In other news, the new boss is here. Marine Corps Brigadier General Eugene “Gray” Payne is taking over for General Ladnier in the next couple of days. Seems like a real nice guy. He found out yesterday that he, too, picked up his second star, so that’s good news for everybody. Always nice when your boss starts off with a positive experience. With any luck he’ll replace me with a new Aide-De-Camp so I can focus on doing what I was supposed to be doing here from the git-go. It’s been educational and all, but I’ve gotten my fill of face time with the big brass and it’d be great if they could send me off to a corner for my last 48 days and just forget about me. It was an eye-opening experience working this closely with really senior military leaders, but if this job has taught me one thing about myself it’s that I am definitely a blue-collar guy. All the politics are just so...draining. It is, however, pretty fun to watch a bunch of normally haughty and high-handed officers trip over themselves trying to brown-nose the boss. But despite the entertainment value, I’m ready to get out of this desk and enjoy my last couple of weeks in relative obscurity. Maybe even get a day or two off.

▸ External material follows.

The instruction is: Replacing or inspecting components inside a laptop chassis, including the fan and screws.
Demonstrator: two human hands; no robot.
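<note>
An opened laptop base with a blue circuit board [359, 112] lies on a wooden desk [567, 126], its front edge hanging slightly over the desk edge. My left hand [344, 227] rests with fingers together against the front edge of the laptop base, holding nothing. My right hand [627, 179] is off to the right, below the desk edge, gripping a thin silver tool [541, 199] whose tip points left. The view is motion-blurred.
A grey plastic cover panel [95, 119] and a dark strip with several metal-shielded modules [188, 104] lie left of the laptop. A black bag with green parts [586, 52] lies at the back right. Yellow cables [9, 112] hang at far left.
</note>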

Speaking of, it looks like I won’t be heading home early after all. They don’t want to let anyone leave without a relief on post -- Pandora’s Box and all that. Figured I might've had a shot -- the Navy Region Southeast Sailor of the Year board is going down February 4-8 and were I home I'd represent NAS JRB Fort Worth at that -- but alas, no dice. S'all good though. I’ve only got about six short weeks left and I can do that standing on my head, baby.

Catch y’all later!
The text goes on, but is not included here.